PROMPT
Output all of the listing below, leaving every line unchanged.

INPUT DATA
______
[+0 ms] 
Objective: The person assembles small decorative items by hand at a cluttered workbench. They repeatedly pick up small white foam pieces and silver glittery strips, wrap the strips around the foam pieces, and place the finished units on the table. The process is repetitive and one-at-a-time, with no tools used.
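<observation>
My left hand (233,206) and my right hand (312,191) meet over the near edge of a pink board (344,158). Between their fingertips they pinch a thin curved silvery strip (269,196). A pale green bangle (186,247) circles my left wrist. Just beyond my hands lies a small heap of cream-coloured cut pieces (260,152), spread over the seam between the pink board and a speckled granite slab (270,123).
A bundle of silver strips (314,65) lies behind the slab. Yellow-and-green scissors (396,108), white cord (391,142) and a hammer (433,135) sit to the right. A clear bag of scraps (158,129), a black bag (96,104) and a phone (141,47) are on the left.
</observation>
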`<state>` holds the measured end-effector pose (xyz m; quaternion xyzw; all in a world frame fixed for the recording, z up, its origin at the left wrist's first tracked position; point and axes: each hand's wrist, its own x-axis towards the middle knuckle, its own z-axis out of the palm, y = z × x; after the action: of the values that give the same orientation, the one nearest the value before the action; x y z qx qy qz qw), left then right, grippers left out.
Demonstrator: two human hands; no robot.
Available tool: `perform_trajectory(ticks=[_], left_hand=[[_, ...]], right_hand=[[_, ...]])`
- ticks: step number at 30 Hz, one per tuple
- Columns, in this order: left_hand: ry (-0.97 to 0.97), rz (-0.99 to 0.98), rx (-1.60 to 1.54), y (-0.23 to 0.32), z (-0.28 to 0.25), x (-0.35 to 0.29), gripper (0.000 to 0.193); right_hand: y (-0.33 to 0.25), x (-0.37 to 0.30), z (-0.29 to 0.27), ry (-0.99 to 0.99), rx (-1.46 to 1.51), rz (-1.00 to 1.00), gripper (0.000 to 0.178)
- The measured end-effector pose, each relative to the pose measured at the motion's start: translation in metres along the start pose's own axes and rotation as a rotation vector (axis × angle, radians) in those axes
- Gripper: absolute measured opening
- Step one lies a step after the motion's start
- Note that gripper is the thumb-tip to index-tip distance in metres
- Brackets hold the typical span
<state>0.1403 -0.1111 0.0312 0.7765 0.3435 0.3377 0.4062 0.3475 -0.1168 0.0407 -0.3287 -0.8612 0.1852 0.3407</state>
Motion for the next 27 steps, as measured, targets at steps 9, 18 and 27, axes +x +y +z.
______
SOLUTION FOR THIS PROBLEM
[+0 ms] 
Objective: The person assembles small decorative items by hand at a cluttered workbench. They repeatedly pick up small white foam pieces and silver glittery strips, wrap the strips around the foam pieces, and place the finished units on the table. The process is repetitive and one-at-a-time, with no tools used.
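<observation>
My left hand (233,206) and my right hand (312,191) meet over the near edge of a pink board (344,158). Between their fingertips they pinch a thin curved silvery strip (269,196). A pale green bangle (186,247) circles my left wrist. Just beyond my hands lies a small heap of cream-coloured cut pieces (260,152), spread over the seam between the pink board and a speckled granite slab (270,123).
A bundle of silver strips (314,65) lies behind the slab. Yellow-and-green scissors (396,108), white cord (391,142) and a hammer (433,135) sit to the right. A clear bag of scraps (158,129), a black bag (96,104) and a phone (141,47) are on the left.
</observation>
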`<state>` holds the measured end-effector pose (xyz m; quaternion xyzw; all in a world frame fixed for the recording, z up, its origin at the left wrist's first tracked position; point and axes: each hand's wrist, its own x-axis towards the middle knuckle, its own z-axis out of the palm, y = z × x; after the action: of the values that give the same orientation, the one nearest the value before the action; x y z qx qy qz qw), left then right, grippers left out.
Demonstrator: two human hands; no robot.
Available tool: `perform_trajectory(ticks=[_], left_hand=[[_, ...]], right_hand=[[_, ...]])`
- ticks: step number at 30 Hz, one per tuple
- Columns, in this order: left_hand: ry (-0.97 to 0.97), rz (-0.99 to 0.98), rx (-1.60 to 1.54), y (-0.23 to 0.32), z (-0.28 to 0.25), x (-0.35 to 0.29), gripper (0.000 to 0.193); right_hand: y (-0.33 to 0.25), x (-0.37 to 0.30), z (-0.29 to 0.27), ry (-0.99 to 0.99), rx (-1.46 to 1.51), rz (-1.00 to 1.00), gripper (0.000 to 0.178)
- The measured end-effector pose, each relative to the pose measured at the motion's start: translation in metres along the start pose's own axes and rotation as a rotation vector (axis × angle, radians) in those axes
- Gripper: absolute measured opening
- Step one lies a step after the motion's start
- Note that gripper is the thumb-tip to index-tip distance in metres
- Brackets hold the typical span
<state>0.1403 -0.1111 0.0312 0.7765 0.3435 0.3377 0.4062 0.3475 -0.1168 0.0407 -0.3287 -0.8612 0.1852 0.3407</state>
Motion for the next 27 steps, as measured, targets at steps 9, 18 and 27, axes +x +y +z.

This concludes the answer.